Problem to work on:
From the listing below, copy only the lines running from the line that contains "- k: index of" to the line that contains "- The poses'", both included.

[Start of Attachment]

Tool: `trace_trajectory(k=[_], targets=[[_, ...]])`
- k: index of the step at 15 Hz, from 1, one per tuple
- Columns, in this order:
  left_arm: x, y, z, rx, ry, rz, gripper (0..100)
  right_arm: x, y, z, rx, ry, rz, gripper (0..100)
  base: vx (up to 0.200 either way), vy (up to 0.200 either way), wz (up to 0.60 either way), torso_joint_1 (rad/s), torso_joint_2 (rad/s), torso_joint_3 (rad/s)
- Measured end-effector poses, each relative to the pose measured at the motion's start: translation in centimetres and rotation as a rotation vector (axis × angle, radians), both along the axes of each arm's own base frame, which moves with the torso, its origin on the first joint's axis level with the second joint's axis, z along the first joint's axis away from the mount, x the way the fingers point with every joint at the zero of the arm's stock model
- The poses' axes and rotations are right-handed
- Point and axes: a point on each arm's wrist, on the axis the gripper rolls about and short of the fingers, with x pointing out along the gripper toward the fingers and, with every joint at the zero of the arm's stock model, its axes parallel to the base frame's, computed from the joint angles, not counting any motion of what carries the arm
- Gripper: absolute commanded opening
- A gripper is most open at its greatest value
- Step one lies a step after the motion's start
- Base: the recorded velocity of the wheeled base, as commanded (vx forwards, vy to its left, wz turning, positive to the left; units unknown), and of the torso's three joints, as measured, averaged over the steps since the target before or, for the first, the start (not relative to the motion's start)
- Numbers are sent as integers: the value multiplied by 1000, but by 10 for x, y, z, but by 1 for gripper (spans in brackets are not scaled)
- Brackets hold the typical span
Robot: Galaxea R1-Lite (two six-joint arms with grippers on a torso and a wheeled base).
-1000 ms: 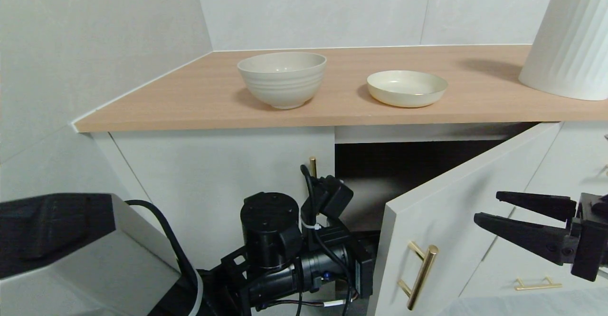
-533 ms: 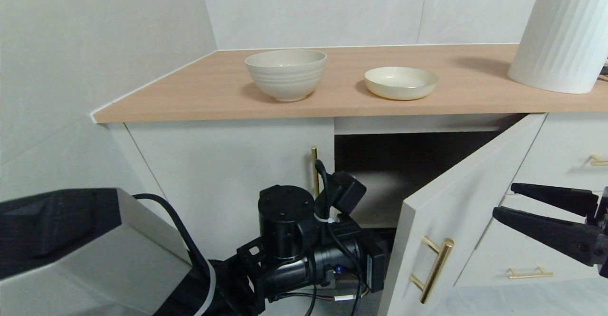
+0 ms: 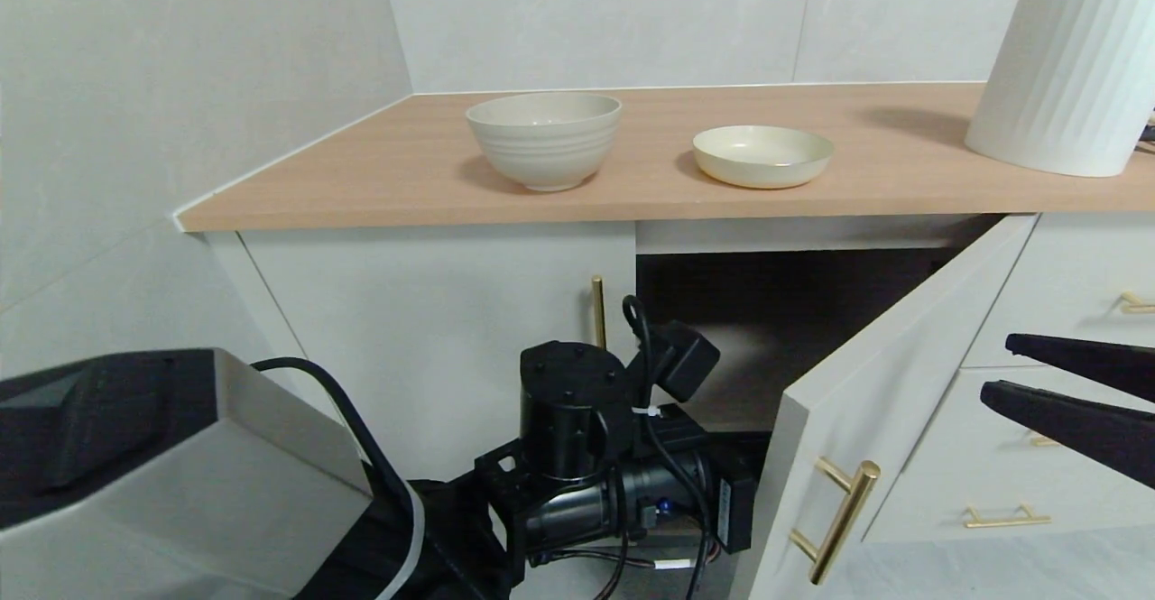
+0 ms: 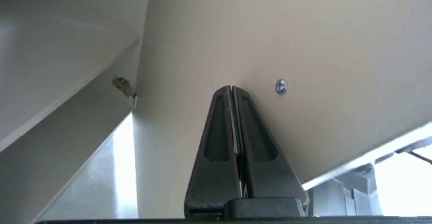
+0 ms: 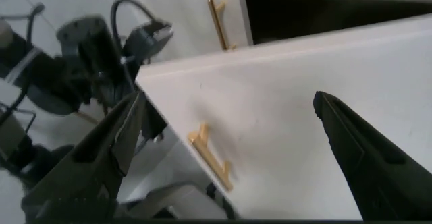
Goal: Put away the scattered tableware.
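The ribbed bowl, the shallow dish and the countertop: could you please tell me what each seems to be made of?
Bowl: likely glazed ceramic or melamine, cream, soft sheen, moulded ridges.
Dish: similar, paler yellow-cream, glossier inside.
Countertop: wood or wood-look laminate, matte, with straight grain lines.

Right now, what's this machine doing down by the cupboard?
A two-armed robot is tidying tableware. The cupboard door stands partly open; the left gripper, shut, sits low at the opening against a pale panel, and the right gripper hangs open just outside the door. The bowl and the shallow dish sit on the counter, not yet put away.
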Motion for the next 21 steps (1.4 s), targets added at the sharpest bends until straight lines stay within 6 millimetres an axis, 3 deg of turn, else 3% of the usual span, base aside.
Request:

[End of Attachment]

Exercise response:
- k: index of the step at 15 Hz, from 1, one per tuple
- Columns, in this order:
  left_arm: x, y, z, rx, ry, rz, gripper (0..100)
  right_arm: x, y, z, rx, ry, rz, gripper (0..100)
  base: vx (up to 0.200 either way), vy (up to 0.200 either way), wz (up to 0.60 either way), torso_joint_1 (rad/s), torso_joint_2 (rad/s), torso_joint_3 (rad/s)
- Measured end-effector poses, each relative to the pose measured at the motion's start: translation in centimetres and rotation as a rotation vector (axis × angle, radians), both along the axes of each arm's own base frame, which moves with the torso, its origin on the first joint's axis level with the second joint's axis, z along the first joint's axis away from the mount, x the way the fingers point with every joint at the zero of the arm's stock model
- The poses' axes and rotations are right-handed

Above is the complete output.